The study’s main strength lies in the large cohort of dementia and dementia-free subjects, long follow-up (up to 12 years after index date) and high coverage across the main data sources [14, 15, 19, 20, 22]. SveDem’s incident-case coverage was estimated at 36% in 2015 [11], which is likely underestimated due to Sweden’s decreasing dementia incidence [46]. In addition, the new user design and time-updated exposure of all main GLD groups in combination with the accurate time-updated data on the major confounders greatly increases the study validity. Specifically, as patients’ life experience evolves with time, the time-varying nature of drug exposure more closely reflects the clinical practice than the intention-to-treat approach. Indeed, we have evaluated both as-treated and intention-to-treat exposure approaches, showing the same direction, albeit not consistently significant results. Moreover, we have addressed the baseline and time-dependent confounding (using PS matching and inverse-probability weighting) to ensure a degree of comparability between dementia and dementia-free, and within the exposed and unexposed groups. Importantly, PS matching to sample dementia – dementia-free pairs has been supplemented by exact matching on the index year, to minimize the effect of evolving diabetes guidelines, and the inverse-probability weighting reflects the unique experience the subjects had in the cohort based on baseline and time-updated characteristics.
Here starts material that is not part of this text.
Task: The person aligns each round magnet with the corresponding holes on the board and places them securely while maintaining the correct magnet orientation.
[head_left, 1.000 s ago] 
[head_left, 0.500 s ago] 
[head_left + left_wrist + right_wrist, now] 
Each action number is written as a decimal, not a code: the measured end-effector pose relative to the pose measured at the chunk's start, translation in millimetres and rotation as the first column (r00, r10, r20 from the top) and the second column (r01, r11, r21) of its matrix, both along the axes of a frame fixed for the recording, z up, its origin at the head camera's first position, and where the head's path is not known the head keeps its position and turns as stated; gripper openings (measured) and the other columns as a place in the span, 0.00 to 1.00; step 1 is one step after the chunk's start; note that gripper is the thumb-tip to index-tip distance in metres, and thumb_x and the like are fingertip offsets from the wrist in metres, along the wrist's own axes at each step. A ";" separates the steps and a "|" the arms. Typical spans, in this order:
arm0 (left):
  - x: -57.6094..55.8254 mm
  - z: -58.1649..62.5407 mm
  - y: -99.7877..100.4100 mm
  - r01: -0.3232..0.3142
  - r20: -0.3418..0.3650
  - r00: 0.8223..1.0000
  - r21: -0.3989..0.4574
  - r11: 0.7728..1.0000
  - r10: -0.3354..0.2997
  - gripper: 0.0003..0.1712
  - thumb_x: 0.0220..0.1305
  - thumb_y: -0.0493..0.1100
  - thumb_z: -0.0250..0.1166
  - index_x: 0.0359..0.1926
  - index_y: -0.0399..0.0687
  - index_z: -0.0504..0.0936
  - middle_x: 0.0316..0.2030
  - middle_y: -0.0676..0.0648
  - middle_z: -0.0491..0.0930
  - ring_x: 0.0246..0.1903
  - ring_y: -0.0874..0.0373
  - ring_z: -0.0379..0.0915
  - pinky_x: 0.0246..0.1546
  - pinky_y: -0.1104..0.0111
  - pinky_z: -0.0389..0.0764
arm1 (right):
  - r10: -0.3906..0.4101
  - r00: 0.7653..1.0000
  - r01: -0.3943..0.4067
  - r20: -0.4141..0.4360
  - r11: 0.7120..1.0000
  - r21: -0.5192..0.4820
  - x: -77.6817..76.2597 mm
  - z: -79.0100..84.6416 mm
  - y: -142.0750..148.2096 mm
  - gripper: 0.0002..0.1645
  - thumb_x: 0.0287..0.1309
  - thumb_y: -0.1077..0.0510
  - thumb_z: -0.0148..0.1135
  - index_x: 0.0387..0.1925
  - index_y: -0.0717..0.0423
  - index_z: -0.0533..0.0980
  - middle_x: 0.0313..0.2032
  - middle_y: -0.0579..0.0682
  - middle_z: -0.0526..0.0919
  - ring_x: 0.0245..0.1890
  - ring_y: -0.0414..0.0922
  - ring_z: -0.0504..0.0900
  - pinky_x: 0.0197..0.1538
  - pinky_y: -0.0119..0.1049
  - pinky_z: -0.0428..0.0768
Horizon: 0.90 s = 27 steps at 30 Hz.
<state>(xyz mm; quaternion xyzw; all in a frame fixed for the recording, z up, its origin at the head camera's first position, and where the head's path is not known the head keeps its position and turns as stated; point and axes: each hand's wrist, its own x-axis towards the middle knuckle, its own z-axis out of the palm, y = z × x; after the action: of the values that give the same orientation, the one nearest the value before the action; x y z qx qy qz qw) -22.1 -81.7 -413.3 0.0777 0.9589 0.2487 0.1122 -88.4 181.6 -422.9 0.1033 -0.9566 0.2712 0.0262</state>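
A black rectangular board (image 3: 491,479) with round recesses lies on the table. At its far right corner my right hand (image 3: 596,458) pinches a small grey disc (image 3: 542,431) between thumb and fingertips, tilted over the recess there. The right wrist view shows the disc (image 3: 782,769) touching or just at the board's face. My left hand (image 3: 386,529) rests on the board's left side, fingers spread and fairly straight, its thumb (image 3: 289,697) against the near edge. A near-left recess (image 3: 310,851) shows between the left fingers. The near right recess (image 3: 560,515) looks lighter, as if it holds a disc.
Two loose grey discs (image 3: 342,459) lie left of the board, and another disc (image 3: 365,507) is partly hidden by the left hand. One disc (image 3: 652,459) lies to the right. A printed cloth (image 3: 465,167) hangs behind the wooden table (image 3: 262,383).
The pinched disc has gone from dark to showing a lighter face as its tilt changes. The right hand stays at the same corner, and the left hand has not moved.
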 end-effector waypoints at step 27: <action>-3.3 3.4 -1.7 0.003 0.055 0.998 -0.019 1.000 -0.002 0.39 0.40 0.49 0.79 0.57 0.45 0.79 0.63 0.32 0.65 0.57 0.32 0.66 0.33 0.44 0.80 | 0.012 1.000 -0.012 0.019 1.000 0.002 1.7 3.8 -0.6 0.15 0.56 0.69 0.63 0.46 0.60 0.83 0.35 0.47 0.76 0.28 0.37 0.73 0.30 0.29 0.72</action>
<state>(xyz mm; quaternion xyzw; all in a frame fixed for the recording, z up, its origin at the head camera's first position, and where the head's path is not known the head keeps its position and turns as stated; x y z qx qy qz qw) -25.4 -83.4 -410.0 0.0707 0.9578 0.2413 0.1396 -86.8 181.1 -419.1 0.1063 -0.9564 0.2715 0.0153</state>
On the other hand, due to the absence of clinical reasoning behind the prescriptions (confounding by indication) and the study’s observational design we cannot conclude causal relationships. Importantly, dementia and dementia-free were analyzed in parallel and not directly compared, as we had more prognostic variables in the dementia cohort, which could not have been adjusted for in dementia-free. However, some degree of comparability can be claimed, as the subjects were strictly matched on dementia status. The duration of diabetes could have been underestimated (no primary care data); however, due to identical data extraction in all subjects, we have no reason to believe this error was differential in dementia versus dementia-free or users and non-users. Importantly, the Drug Register data were available only from 2005, therefore some metformin, insulin, and sulfonylurea dispensations may have been missed. Conversely, the earliest dementia/index date was recorded in 2007, therefore we had minimum 2 years of prior dispensation data for all subjects. Unfortunately, none of the registers contained data on glycemia or other metabolic measures, and residual confounding was still present.
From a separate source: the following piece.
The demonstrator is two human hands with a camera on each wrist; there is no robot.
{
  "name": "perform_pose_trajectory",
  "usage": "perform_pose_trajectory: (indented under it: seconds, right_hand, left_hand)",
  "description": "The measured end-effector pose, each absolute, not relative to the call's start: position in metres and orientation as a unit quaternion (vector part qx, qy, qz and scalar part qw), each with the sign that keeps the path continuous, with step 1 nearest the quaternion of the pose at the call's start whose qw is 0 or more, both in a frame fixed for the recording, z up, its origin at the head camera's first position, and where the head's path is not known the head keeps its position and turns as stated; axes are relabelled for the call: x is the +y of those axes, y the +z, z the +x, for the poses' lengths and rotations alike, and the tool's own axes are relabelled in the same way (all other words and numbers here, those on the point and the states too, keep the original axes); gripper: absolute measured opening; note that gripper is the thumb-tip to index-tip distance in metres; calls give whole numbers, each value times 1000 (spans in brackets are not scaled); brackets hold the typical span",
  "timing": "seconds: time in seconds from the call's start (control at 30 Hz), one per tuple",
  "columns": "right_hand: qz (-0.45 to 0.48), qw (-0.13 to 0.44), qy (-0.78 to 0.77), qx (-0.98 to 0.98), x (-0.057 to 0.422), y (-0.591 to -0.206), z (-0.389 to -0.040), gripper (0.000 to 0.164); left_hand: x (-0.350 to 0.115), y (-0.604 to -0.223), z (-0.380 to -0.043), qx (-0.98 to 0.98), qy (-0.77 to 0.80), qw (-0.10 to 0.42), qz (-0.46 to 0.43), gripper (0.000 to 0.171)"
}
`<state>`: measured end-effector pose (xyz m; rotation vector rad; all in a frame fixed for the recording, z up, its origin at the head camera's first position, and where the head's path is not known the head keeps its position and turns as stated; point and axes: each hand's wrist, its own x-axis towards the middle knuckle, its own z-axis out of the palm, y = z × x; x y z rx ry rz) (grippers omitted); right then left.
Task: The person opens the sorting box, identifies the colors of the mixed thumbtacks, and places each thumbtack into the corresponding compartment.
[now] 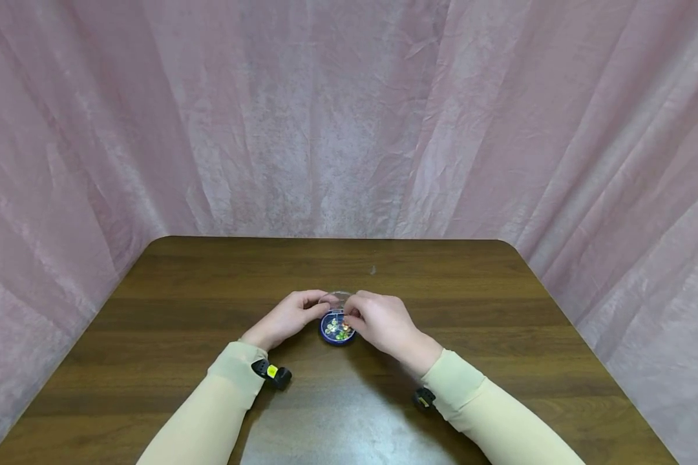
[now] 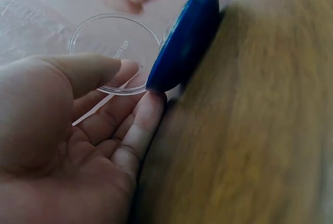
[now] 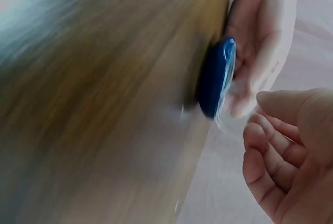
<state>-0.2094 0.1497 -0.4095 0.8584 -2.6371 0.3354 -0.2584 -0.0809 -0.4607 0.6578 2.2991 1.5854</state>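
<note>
A small round case with a blue base (image 2: 190,36) and a clear hinged lid (image 2: 117,31) sits on the table, its lid raised. Several shiny green, pale and orange pieces (image 1: 340,332) lie in the base. My left hand (image 1: 293,316) is at the case's left side; in the left wrist view its thumb lies over the lid with fingers behind, pinching it. From the right, my right hand (image 1: 384,321) reaches over the base with bent fingers. Its fingers (image 3: 255,135) curl near the thumb in the right wrist view. Whether a small piece is between the fingertips cannot be seen.
The brown wooden table (image 1: 209,271) has rounded far corners. Pink curtains (image 1: 337,116) hang behind it and along both sides. A small pale mark (image 1: 373,270) shows on the tabletop beyond the hands. Dark bands with small devices sit on both wrists.
</note>
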Motion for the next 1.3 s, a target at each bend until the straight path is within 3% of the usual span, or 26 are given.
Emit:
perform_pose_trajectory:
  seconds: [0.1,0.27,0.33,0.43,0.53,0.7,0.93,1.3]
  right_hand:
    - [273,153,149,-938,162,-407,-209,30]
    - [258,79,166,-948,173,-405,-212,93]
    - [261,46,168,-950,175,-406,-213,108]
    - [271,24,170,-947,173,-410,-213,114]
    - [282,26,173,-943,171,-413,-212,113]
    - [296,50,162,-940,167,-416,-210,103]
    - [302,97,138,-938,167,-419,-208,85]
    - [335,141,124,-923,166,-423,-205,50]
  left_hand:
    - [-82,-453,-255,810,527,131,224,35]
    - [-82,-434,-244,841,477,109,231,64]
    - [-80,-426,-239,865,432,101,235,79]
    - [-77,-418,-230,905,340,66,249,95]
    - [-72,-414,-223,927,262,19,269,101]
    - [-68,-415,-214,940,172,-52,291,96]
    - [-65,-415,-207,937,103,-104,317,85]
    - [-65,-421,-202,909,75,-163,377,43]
Overall, we believe the differences between the survival of patients with and without dementia bring important leads for pharmacological management of diabetes in a frail and understudied population.

ACKNOWLEDGMENTS

We would like to thank all patients, care providers and staff for providing the information to the Swedish Dementia Registry.

This study has been supported by the Swedish Research Council (grant numbers 2012–2291, 2016-02317, 2018-02843), Alzheimerfonden, Stockholm County Council (ALF project), Stockholm University, the Swedish Associations of Local Authorities and Regions, the Swedish Order of Saint John/Johanniterorden, Swedish Society for Medical Research, FORTE (the Swedish Council for Health, Working Life and Welfare, dnr: 2017-01646), the Swedish Stroke Association, Margaretha af Ugglas foundation and the Stiftelsen för Gamla Tjänarinnor.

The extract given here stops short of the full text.